> [Brief]:
Would you reproduce exactly the lines below from the one holding "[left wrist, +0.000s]" through the one holding "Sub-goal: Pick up", inclusive, and no others?

┄┄┄┄┄┄┄┄┄┄

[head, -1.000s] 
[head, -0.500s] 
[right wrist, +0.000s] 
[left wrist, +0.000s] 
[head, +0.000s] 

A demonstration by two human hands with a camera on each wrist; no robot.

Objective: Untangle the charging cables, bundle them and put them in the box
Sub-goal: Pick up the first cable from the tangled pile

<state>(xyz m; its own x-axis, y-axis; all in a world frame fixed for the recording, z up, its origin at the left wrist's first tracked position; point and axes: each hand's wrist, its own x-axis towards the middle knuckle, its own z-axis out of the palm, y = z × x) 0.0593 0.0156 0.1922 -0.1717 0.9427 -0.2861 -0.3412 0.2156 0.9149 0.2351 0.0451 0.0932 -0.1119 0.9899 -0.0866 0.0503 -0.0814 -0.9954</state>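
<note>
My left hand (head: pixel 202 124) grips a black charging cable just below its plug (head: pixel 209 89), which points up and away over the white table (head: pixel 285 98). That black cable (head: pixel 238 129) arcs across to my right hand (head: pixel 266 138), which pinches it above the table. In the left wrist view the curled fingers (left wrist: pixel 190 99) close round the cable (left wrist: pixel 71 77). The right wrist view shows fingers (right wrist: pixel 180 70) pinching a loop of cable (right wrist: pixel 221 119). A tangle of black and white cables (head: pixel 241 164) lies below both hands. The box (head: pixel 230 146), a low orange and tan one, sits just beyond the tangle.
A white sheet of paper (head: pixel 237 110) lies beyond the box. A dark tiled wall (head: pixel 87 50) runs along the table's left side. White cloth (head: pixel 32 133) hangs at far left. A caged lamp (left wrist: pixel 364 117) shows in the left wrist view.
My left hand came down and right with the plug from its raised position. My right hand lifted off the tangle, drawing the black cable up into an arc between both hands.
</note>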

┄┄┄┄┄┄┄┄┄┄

> [Finished exercise]:
[left wrist, +0.000s] 
[head, +0.000s] 

A demonstration by two human hands with a camera on each wrist; no robot.

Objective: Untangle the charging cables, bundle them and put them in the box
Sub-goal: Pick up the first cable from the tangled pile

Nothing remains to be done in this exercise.